## [WORK INSTRUCTION]
Write out, unaltered, each line from the top of the records below down to the line where "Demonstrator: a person" appears, that line included.

Records contained in a dataset:
*** Block opens ***

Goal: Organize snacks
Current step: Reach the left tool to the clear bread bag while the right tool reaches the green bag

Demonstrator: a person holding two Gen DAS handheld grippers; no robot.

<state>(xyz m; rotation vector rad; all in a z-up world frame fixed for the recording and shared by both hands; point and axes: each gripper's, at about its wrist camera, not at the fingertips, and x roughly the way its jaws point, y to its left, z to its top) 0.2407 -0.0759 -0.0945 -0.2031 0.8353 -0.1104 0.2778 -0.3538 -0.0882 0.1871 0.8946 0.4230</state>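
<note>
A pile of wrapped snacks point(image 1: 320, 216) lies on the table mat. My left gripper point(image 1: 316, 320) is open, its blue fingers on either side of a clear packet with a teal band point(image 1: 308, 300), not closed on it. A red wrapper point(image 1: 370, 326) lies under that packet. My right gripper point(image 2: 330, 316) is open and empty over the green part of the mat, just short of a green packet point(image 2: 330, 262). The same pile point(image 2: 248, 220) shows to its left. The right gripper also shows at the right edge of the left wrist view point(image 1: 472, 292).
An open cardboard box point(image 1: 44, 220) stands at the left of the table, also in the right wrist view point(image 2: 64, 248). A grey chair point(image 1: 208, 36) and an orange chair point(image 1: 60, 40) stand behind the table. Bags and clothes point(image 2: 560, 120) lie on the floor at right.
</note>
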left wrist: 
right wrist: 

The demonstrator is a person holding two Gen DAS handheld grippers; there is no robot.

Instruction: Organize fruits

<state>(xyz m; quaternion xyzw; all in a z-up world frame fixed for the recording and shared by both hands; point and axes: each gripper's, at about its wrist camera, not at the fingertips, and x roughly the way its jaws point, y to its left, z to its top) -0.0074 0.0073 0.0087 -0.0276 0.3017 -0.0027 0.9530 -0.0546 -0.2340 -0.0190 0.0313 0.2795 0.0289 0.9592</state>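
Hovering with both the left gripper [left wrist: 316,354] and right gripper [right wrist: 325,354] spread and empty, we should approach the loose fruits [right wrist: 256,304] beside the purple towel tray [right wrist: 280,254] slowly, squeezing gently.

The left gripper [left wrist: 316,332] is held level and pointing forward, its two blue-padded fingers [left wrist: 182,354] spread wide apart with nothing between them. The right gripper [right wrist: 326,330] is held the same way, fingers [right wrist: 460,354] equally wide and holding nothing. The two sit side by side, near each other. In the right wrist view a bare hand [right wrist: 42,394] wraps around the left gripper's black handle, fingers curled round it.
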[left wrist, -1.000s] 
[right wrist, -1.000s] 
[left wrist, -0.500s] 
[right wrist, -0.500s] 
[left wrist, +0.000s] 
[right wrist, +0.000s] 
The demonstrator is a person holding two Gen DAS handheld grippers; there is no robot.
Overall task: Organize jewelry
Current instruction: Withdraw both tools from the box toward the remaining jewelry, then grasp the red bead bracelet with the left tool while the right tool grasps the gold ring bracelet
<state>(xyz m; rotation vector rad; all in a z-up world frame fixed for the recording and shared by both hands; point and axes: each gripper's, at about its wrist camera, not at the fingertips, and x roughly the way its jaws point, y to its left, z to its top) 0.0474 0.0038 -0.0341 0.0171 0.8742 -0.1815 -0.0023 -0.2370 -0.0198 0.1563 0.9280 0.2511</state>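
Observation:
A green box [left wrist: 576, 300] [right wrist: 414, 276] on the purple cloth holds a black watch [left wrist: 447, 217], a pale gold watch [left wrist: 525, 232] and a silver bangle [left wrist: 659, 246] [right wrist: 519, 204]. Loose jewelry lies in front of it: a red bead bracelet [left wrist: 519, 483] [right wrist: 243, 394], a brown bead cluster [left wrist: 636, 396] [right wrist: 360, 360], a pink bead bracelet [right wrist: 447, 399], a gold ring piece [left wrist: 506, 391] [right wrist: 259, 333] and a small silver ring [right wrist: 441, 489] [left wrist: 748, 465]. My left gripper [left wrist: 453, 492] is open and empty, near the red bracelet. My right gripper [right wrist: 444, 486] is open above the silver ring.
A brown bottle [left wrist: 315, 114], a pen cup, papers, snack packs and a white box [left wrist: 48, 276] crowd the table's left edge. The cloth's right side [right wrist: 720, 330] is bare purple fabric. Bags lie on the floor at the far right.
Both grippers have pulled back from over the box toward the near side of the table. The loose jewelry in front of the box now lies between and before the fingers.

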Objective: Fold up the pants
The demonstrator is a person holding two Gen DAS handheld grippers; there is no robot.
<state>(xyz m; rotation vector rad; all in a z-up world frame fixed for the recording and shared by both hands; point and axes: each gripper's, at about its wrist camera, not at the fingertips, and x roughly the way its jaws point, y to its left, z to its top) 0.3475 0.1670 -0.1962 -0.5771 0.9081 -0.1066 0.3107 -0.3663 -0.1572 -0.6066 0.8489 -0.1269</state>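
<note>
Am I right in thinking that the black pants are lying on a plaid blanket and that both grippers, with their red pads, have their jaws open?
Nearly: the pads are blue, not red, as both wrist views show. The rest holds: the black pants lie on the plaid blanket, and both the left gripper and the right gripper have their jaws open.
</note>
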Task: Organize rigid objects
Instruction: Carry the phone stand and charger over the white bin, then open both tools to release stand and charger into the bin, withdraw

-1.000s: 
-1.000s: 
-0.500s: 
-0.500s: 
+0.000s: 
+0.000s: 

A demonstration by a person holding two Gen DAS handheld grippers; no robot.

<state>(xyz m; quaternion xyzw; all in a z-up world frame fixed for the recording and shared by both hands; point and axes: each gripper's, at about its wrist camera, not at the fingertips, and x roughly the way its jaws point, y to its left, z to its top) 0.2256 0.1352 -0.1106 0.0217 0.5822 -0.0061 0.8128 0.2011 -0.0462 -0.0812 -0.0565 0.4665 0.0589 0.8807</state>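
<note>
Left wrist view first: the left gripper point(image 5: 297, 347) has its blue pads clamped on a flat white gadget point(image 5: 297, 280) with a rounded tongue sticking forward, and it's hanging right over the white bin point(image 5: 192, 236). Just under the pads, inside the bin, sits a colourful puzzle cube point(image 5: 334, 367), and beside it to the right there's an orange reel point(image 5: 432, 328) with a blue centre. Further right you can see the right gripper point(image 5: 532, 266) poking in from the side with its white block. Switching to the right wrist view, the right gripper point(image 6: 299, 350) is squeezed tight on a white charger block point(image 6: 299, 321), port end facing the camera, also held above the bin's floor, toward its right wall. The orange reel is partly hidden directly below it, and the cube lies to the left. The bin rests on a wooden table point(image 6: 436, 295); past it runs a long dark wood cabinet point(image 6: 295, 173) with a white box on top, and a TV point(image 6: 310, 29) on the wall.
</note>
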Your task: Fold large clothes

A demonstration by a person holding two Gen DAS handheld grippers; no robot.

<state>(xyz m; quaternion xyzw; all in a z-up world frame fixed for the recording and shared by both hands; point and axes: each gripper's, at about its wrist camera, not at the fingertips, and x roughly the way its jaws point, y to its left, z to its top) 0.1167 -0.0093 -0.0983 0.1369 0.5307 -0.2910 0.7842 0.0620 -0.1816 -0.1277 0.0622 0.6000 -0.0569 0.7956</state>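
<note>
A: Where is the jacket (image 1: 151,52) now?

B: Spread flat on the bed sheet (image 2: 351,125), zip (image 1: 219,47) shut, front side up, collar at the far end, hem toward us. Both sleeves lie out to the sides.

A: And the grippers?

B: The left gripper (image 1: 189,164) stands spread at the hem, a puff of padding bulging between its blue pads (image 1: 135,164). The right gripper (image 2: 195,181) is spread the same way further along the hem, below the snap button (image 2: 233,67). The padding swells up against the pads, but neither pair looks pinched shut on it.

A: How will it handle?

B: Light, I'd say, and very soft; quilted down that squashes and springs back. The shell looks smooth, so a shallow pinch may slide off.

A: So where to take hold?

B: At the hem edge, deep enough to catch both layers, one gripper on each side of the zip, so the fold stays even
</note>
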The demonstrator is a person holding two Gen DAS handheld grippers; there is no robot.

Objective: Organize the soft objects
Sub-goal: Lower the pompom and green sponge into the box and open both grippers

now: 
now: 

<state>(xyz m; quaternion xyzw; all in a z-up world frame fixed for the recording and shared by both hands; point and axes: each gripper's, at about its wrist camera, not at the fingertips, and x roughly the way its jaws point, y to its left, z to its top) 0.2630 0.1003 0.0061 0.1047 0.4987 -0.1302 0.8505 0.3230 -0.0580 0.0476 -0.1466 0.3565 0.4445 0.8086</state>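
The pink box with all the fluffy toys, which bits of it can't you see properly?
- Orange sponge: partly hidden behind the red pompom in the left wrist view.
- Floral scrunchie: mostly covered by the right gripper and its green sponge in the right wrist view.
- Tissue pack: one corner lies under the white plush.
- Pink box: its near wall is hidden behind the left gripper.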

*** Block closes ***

## [SOLUTION TO THIS PROBLEM]
Goal: Organize snacks
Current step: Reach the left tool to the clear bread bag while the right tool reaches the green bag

Demonstrator: a person holding two Gen DAS handheld grippers; no robot.

No more is needed to finish this exercise.